The solution strategy of the space-fractional modified Cahn-Hilliard equation as a tool for the gray value image inpainting model is studied. The existing strategies solve the convexity splitting scheme of the vector-valued Cahn-Hilliard model by Fourier spectral method. In this paper, we constructed a fast solver for the discretized linear systems possessing the saddle-point structure within block-Toeplitz-Toeplitz-block (BTTB) structure arising from the 2D space-fractional modified Cahn-Hilliard equation. The new solver enjoys computational advantage since circulant approximation and fast Fourier transforms (FFTs) can be used for solving the involved linear subsystems.
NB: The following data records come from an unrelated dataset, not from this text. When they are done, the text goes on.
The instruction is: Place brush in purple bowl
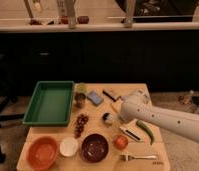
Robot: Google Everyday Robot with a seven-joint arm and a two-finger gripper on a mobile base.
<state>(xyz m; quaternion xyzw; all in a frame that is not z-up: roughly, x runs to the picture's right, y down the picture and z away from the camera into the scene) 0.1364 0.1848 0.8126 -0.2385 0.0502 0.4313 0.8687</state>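
One white arm (168, 120) reaches in from the right edge across the wooden table (48, 131), and I log its rounded end above the table's middle right. The gripper (124, 118) sits at that end, low over the table and just right of the brush's head. It is largely hidden under the arm's housing, so I cannot tell how far it is open or whether it has hold of anything. The brush (109, 118) lies on the table right of centre. Its round white head points toward the middle, and its black handle with a light stripe runs down and right from beneath the arm's end. The purple bowl (95, 147) stands at the front edge, near the brush's head but apart from it; the brush lies outside it. Just left of that bowl I note a small white bowl (69, 146), and left again an orange bowl (42, 151) at the front-left corner. A round orange-red fruit (121, 142) sits just right of the purple bowl, with a silver fork (139, 157) at the front right. A green pepper (146, 131) lies beside the handle on its right. A bunch of dark grapes (81, 124) rests behind the white bowl. A green tray (50, 102) occupies the back left. To the tray's right, along the back of the table, are a small can (81, 95), a blue-grey pad (94, 97) and a short dark block (111, 94).
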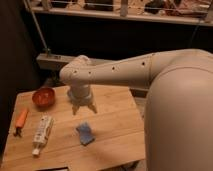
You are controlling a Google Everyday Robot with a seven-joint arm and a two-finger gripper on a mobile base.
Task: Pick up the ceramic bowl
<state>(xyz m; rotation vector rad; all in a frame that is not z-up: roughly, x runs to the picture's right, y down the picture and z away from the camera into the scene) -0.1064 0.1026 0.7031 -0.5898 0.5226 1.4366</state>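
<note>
The ceramic bowl [43, 96] is small, round, orange-red and glossy. It sits near the far left of the wooden table [117, 131]. My gripper [83, 108] hangs from the white arm over the middle of the table, pointing down, a short way to the right of the bowl and apart from it. It holds nothing that I can see.
An orange carrot-shaped thing [21, 119] lies at the left edge. A white tube [42, 134] lies in front of the bowl. A small blue object [85, 133] lies in front of the gripper. My large white arm covers the right side. A metal rail runs behind the table.
</note>
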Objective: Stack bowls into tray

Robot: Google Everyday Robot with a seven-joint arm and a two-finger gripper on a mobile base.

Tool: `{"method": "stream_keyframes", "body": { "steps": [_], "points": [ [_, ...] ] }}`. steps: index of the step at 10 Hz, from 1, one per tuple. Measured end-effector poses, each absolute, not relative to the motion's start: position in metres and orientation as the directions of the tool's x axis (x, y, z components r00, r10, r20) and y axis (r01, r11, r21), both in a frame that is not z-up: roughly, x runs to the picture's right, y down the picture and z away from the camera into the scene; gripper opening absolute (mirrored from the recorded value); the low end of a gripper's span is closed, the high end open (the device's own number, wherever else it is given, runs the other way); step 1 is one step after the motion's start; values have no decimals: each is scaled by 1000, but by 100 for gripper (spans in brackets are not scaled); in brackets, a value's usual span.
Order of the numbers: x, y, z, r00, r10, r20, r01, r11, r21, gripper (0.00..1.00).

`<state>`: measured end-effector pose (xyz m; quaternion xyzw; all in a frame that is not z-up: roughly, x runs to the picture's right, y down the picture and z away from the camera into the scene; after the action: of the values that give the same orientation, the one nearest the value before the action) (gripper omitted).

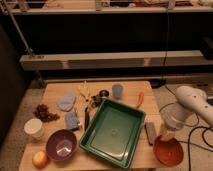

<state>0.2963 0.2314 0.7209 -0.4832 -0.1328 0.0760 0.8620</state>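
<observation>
Bowls sit on either side of the dark-green tray (112,132), which lies at an angle on the wooden table (55,92). The purple bowl (61,145) is at the front left, just beside the tray's left corner, with a white cup (34,128) near it. The orange-red bowl (169,151) is at the front right, apart from the tray. The gripper (165,134) hangs from the white arm (192,100) over that bowl, fingers pressed together and apparently pinching its far rim.
</observation>
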Motion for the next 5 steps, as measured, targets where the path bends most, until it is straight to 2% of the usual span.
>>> {"method": "stream_keyframes", "body": {
  "steps": [5],
  "points": [
    [282,176,689,956,219,198,46,551,-833,0]
  ]
}}
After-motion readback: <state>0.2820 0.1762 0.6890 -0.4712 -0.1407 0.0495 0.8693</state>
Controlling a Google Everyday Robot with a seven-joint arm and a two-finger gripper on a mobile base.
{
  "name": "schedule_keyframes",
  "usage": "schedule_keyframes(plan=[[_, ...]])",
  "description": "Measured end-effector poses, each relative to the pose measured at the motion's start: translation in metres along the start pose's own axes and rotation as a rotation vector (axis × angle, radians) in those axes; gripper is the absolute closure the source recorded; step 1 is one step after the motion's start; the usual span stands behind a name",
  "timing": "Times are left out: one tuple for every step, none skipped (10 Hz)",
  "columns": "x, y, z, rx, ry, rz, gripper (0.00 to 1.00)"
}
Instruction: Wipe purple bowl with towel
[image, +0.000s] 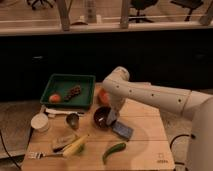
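The purple bowl (101, 118), small, round and very dark, sits on the wooden table (145, 145) near its middle. My gripper (111, 118) reaches down from the white arm (145, 95) and sits at the bowl's right rim, just inside it. A pale grey-white bit shows at the gripper's tip. I cannot tell whether this is the towel. No towel lies apart on the table.
A flat blue-grey pad (122, 130) lies right of the bowl. A metal cup (73, 120) and a white cup (40, 122) stand to its left. A green tray (69, 89) is behind, an orange fruit (102, 95) beside it. A banana (75, 146), a green pepper (114, 151) and a fork (42, 155) lie in front.
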Motion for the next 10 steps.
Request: schedule_keyframes(plan=[[0.003,-0.013,-0.001,0.006,0.004,-0.003,1.00],[0.002,-0.023,-0.001,0.009,0.007,-0.010,1.00],[-0.002,-0.038,-0.002,0.014,0.010,-0.028,1.00],[-0.006,-0.052,-0.003,0.021,0.010,-0.051,1.00],[-0.014,-0.063,-0.004,0.027,0.007,-0.085,1.00],[-0.023,-0.068,-0.005,0.035,0.004,-0.117,1.00],[-0.031,-0.068,-0.006,0.040,0.001,-0.137,1.00],[-0.045,-0.065,-0.006,0.043,-0.008,-0.166,1.00],[-0.052,-0.063,-0.005,0.041,-0.013,-0.178,1.00],[-0.063,-0.058,-0.003,0.040,-0.023,-0.191,1.00]])
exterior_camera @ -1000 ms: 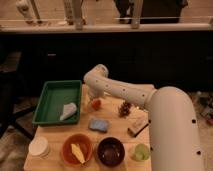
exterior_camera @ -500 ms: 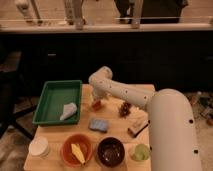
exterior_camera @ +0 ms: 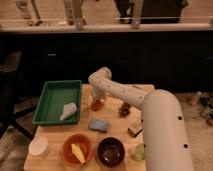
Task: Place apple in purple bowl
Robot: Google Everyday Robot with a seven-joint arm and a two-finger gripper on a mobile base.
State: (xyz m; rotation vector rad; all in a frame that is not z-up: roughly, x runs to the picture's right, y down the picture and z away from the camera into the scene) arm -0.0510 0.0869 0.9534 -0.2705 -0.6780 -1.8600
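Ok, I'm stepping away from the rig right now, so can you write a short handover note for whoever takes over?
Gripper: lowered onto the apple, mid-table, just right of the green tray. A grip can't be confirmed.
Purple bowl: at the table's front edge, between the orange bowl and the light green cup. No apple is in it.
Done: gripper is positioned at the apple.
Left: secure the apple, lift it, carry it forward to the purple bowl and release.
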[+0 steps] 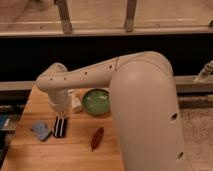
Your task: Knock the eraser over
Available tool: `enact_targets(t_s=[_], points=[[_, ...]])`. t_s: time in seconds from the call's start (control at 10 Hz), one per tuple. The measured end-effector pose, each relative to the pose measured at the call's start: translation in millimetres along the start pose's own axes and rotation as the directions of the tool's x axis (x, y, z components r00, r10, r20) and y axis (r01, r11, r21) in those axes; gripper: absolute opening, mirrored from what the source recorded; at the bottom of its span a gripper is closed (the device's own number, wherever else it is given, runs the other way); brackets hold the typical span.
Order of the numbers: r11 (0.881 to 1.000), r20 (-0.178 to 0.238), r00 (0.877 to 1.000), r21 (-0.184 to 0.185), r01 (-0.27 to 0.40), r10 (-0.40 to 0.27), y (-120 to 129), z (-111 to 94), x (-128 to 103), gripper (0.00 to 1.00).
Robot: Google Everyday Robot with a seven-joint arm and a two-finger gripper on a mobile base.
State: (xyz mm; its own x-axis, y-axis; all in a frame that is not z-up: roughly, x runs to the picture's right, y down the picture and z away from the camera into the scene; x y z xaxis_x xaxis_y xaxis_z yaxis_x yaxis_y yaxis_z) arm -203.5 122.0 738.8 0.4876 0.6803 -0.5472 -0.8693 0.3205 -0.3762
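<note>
The eraser [60,126], a small black block with thin white stripes, is on the wooden table [75,155] near its left side, long side pointing toward the camera. My gripper [60,113] hangs from the white wrist just behind and above the eraser, very close to its far end. I cannot tell whether they touch. My big white arm fills the right half of the view.
A soft blue-grey pad [41,130] lies just left of the eraser. A slim red-brown pen-like object [97,138] lies to its right. A green bowl [96,101] and a small white cup [76,103] stand behind. The table's left edge is close.
</note>
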Motion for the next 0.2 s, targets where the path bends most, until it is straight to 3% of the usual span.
enact_targets(t_s=[0.2], points=[[0.995, 0.093, 0.991, 0.001, -0.097, 0.096, -44.6, -10.6, -19.2, 0.00]])
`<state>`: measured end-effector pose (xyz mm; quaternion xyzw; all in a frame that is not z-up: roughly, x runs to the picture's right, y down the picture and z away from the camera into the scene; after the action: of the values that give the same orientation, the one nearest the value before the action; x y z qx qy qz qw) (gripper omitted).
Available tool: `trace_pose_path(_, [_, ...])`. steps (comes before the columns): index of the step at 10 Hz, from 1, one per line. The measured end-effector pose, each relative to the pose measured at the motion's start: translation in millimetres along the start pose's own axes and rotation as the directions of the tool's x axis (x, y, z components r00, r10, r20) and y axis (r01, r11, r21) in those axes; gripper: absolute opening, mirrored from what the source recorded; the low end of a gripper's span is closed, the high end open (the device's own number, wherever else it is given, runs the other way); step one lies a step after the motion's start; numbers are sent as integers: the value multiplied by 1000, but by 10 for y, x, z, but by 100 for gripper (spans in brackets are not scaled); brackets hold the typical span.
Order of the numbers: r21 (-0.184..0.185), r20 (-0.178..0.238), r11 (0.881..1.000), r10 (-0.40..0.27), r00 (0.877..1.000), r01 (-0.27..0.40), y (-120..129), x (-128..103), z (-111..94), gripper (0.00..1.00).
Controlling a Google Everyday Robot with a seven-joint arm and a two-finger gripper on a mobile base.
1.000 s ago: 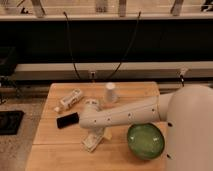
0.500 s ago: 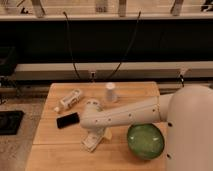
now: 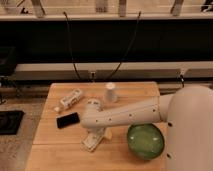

Theoretical analysis shows the spectrum of the preconditioned matrix clusters around 1, which implies the fast convergence rate of the proposed preconditioner. Numerical examples are given to confirm the effectiveness of our method.

研究了空间分数修正Cahn-Hilliard方程作为灰度图像修复模型工具的求解策略。现有策略通过傅里叶谱方法求解向量值Cahn-Hilliard模型的凸性分裂方案。在本文中，我们为离散线性系统构建了一个快速求解器，该系统具有块-托普利茨-托普利茨块 (BTTB) 结构内的鞍点结构，该结构源自二维空间分数修正 Cahn-Hilliard 方程。新的求解器具有计算优势，因为循环逼近和快速傅立叶变换 (FFT) 可用于求解所涉及的线性子系统。理论分析显示预处理矩阵簇的频谱在 1 左右，这意味着所提出的预处理器的收敛速度很快。